Formed in opposition to the US
Canada was built upon a vision that was explicitly distinct from the US, starting as early as 1776. The Loyalists were the first significant wave of English-speaking settlers in Canada and fundamental to its identity. Today the United Empire Loyalists’ Association of Canada is still a popular club – Oatley sits on the board of the largest of the branches in Niagara, loyalist heartland at the US border. Their patriotism is seen in the initials “UE” they place after their names to affirm their heritage.
This region, along the Great Lakes, later became the main theater of the War of 1812, with battlegrounds dotting the landscape along the Niagara River.
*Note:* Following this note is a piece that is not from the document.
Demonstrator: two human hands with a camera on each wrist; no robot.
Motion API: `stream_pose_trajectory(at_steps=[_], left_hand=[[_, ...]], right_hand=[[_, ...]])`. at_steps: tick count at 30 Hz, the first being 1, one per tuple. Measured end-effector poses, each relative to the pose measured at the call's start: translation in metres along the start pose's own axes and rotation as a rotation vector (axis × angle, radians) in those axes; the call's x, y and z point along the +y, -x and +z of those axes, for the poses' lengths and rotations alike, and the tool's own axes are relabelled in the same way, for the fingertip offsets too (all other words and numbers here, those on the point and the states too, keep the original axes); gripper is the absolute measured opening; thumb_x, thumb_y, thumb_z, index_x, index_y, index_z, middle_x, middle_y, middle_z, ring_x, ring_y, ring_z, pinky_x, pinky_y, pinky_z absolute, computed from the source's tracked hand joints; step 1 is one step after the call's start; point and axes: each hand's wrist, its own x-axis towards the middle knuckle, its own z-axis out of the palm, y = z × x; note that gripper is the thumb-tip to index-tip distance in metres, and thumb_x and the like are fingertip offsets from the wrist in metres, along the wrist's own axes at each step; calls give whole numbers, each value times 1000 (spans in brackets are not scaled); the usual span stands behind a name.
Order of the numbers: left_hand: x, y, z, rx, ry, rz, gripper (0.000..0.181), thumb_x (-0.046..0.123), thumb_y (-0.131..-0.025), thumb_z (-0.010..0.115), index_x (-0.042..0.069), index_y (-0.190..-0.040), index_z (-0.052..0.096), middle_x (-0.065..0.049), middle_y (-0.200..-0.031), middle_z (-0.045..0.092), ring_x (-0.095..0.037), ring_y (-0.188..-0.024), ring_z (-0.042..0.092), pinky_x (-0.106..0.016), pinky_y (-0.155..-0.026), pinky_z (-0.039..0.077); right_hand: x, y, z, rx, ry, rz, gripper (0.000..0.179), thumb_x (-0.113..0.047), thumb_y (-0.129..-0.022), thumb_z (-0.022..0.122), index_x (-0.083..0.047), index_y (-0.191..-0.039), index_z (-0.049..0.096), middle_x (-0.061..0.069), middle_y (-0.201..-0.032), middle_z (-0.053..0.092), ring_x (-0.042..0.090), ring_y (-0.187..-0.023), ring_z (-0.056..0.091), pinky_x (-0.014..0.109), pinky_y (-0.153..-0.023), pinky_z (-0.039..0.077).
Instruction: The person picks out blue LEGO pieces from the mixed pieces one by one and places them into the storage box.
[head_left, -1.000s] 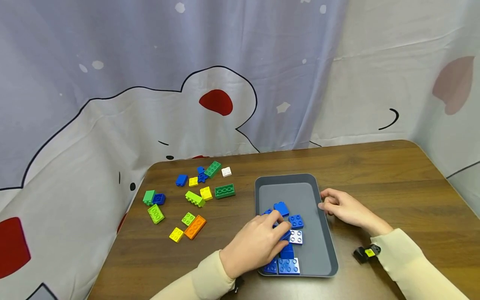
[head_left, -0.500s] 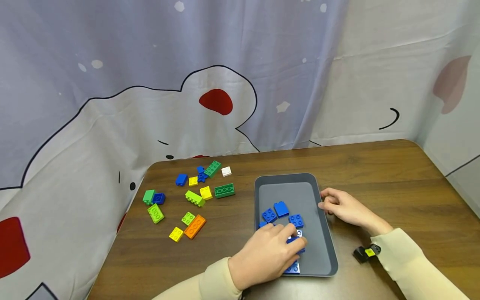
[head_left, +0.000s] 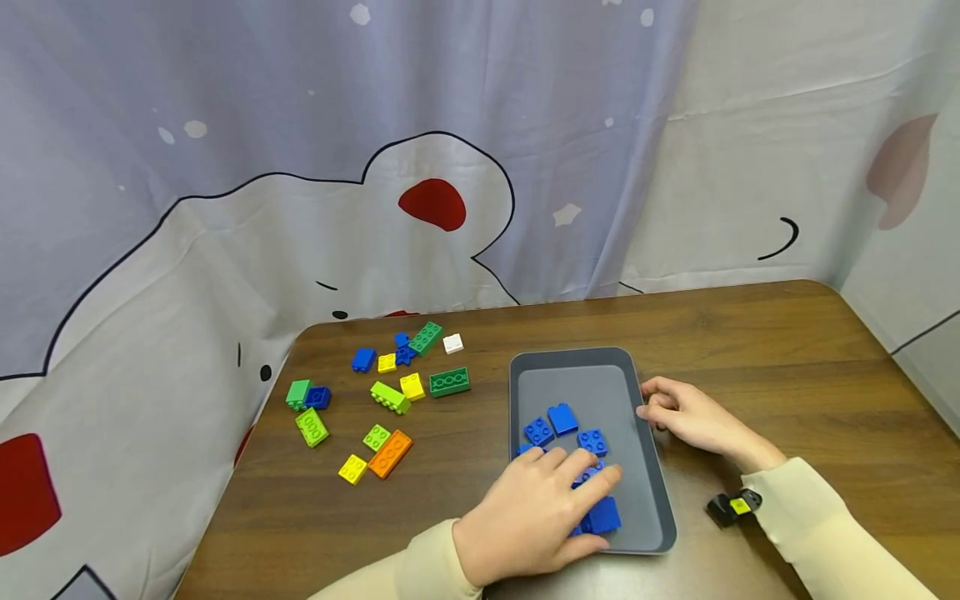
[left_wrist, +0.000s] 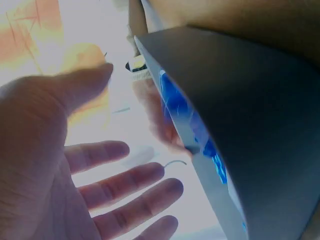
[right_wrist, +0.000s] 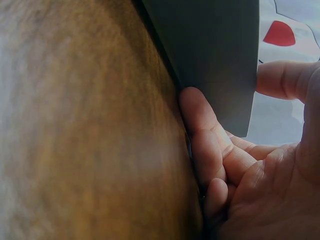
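Observation:
My left hand (head_left: pixel 536 517) is over the front left of the grey tray (head_left: pixel 656 508), its fingers spread loosely above blue bricks. In the left wrist view, the left hand (left_wrist: pixel 85 165) has nothing between thumb and fingers. A blue brick (head_left: pixel 603 515) lies just beyond its thumb and index finger, while the palm hides bricks underneath. More blue bricks lie farther back, including a studded blue brick (head_left: pixel 592 442) and another blue brick (head_left: pixel 562 419). My right hand (head_left: pixel 693 417) holds the tray's right side, with curled fingers (right_wrist: pixel 202 135) against the outer wall and the thumb at the rim.
Left of the tray, loose bricks are scattered over the wooden table (head_left: pixel 465 442): an orange brick (head_left: pixel 391 454), a dark green brick (head_left: pixel 449 382), a white brick (head_left: pixel 453 343), and several yellow, lime and blue ones. A patterned curtain (head_left: pixel 300 167) hangs behind the table.
My left hand has carried a blue brick rightward and toward the tray's front, then let go as its fingers spread. The right hand stays at the tray's side.

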Motion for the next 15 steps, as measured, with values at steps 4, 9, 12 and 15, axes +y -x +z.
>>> stream_pose_trajectory(at_steps=[4,9,12,15], left_hand=[[-9,8,-1,-78,53,-73,87,78,-90,54,25,-157,40,-1,-153,50,-19,-129,59,-40,-101,55],[-26,20,-3,-116,82,-172,94,83,-88,51,25,-160,36,-3,-164,40,-23,-139,52,-46,-109,50],[-38,29,-4,-117,80,-235,95,83,-87,53,26,-161,36,-4,-163,41,-25,-138,53,-50,-109,50],[-49,38,-6,-121,74,-297,95,82,-87,56,25,-161,37,-5,-162,43,-27,-137,54,-52,-108,50]], right_hand=[[0,-1,1,2,10,-6,41,-20,-101,63,8,-130,56,1,-73,60,8,-69,55,23,-65,42],[-1,-1,0,5,22,-9,40,-19,-101,64,9,-129,57,1,-72,60,7,-69,55,23,-65,41],[0,-1,0,4,21,-10,40,-19,-101,64,8,-129,57,0,-73,59,7,-69,54,23,-66,41],[0,-1,0,6,23,-8,40,-20,-101,64,8,-129,57,-1,-73,59,6,-69,53,23,-66,41]])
The conflict confirmed a wariness of the US and the need to defend itself – the war’s resistance heroes are some of the most celebrated historic figures – which would continue through the founding of Canada.
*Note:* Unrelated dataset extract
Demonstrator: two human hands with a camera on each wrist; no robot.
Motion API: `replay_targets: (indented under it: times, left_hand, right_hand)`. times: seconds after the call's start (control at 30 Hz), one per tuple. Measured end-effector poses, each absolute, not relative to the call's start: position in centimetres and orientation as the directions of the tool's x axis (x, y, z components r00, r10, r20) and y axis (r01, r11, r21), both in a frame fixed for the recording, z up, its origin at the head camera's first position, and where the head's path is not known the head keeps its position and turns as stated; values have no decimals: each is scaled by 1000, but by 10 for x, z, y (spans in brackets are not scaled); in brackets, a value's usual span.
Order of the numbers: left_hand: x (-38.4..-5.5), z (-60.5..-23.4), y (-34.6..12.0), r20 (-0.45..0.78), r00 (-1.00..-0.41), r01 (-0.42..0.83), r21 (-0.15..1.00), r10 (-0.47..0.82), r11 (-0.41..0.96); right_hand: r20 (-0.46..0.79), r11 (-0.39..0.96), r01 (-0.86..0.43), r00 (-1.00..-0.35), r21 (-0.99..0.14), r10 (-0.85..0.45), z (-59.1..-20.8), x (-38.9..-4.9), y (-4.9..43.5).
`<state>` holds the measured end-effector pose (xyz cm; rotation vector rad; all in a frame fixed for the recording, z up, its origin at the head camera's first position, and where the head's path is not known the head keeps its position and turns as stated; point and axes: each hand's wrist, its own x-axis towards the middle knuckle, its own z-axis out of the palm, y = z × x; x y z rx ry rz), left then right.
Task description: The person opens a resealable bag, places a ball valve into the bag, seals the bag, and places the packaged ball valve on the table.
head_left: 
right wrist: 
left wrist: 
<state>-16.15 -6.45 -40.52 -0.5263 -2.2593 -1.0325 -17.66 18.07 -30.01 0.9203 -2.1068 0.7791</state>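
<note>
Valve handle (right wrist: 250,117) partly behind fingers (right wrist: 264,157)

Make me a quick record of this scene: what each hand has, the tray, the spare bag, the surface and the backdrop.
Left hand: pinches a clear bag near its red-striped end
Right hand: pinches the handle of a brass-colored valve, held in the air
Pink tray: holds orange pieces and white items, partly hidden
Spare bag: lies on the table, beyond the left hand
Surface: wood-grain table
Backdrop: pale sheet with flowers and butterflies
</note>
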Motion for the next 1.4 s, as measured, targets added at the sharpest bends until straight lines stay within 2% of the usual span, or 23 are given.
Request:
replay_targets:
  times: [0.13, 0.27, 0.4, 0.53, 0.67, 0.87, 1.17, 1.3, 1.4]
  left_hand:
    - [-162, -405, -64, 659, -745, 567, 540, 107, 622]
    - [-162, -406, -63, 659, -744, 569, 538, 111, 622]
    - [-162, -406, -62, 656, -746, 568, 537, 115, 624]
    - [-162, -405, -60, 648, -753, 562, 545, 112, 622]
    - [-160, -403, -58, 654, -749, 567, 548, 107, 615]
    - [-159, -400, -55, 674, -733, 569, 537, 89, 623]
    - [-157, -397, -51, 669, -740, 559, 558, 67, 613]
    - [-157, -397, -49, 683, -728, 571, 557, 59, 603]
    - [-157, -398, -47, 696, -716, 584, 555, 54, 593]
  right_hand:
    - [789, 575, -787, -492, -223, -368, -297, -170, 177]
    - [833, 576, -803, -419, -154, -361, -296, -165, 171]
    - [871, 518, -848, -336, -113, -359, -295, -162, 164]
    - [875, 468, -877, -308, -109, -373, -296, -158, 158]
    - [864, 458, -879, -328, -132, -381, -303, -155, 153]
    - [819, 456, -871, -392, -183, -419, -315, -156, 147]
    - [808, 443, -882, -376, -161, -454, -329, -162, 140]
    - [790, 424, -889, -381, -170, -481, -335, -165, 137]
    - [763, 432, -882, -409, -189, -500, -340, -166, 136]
When the Province of Canada with New Brunswick and Nova Scotia joined together to create Canada in 1867, the driving motivation was to resist an American invasion – and American-style extremes.
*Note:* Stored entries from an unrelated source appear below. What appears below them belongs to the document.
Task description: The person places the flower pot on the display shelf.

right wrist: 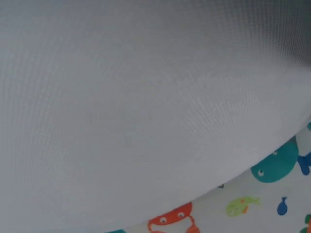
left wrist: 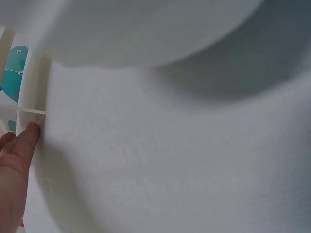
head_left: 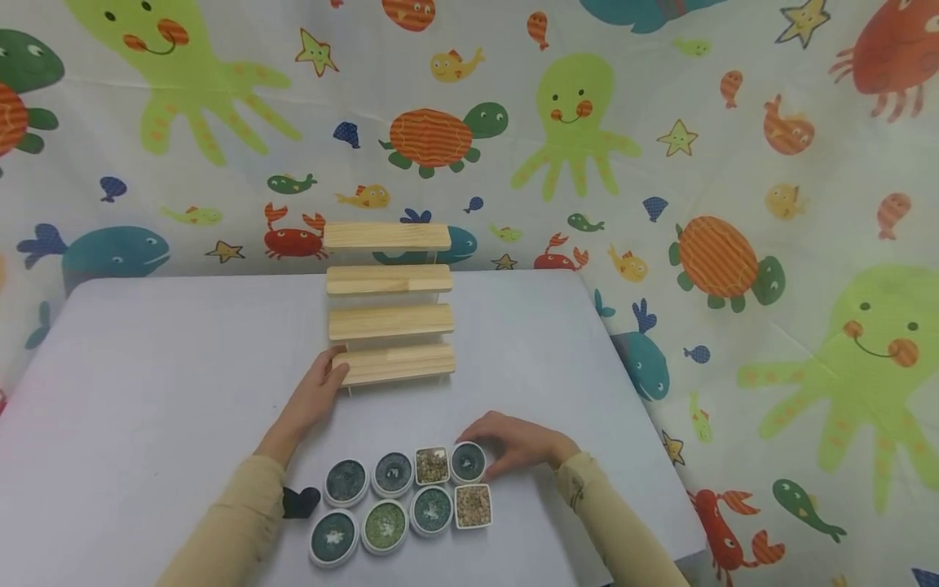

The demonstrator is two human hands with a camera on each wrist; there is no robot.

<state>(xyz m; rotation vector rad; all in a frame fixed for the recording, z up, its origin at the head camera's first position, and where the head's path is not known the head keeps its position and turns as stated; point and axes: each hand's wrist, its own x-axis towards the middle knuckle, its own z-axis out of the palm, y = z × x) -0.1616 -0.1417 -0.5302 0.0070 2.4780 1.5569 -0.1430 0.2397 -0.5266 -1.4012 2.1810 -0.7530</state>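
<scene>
Nearer you than the wooden rack, six round white cups hold dark or lighter green contents, and two square cups hold grainy tan bits. Your right hand pinches the dark-filled round cup, rightmost in the row closer to the rack. Your left hand grips the rack's lowest board by its left end.

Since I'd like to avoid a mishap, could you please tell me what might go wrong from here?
The round container in the right hand is close to two square containers, so lifting it could knock one askew. The left hand is at the left end of the lowest board of the stepped rack, so a stray push might shift the rack.
</scene>
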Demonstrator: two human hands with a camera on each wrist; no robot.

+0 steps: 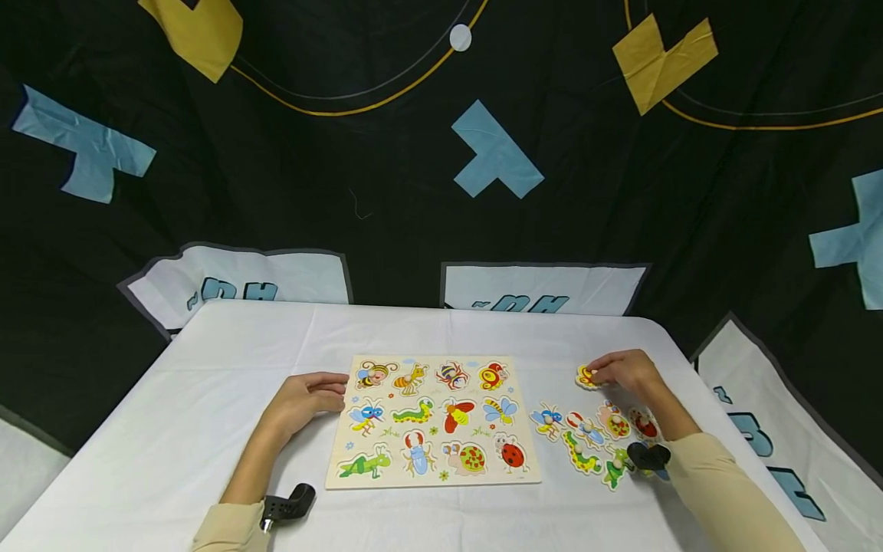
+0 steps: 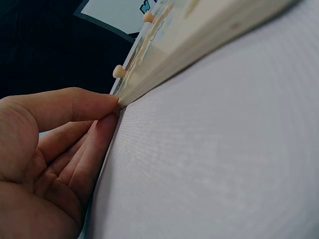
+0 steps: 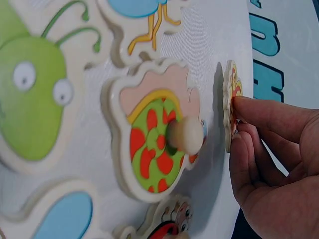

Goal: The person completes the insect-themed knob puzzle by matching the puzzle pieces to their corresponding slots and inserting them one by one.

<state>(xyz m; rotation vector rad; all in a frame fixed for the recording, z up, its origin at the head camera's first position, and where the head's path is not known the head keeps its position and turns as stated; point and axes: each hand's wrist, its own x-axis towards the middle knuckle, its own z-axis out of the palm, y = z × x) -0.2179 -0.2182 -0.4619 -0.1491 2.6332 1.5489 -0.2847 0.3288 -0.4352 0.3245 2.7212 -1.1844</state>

“We were terrified of a United States that had just gone through a civil war,” says Michael Adams, president of the Environics Institute for Survey Research, which measures Canadian attitudes. “There were a lot of things that Canadians didn't like about the United States – slavery, civil wars, guns, and violence,” he says. “So we we actually formed ourselves in opposition to the United States.”
In the last century, as the US grew as the world’s superpower, staking positions that were controversial around the globe, Canada worked hard to find its own place, consuming American culture and products but often at pains to define itself as, above all, “not American.” Canadian governments often disagreed with American foreign policy positions, from the Vietnam War to the invasion of Iraq in 2003. But trade barriers continued to fall, bringing down with them political ones as well.
Dan Ciuriak, an international trade expert at the C.D. Howe Institute, a think tank in Toronto, says that despite continual disputes, both economic and political, convergence has been the dominant theme of the past generation, even after 9/11 when fears of terrorism caused the US to fortify its borders. “In Canada and the US there's this narrative of ‘we don't just trade together, we build things together, we do things together,’ and while there was a thickening of the border post-9/11, which was never really resolved, there was still that sense that the relationship was this one of partnership,” he says.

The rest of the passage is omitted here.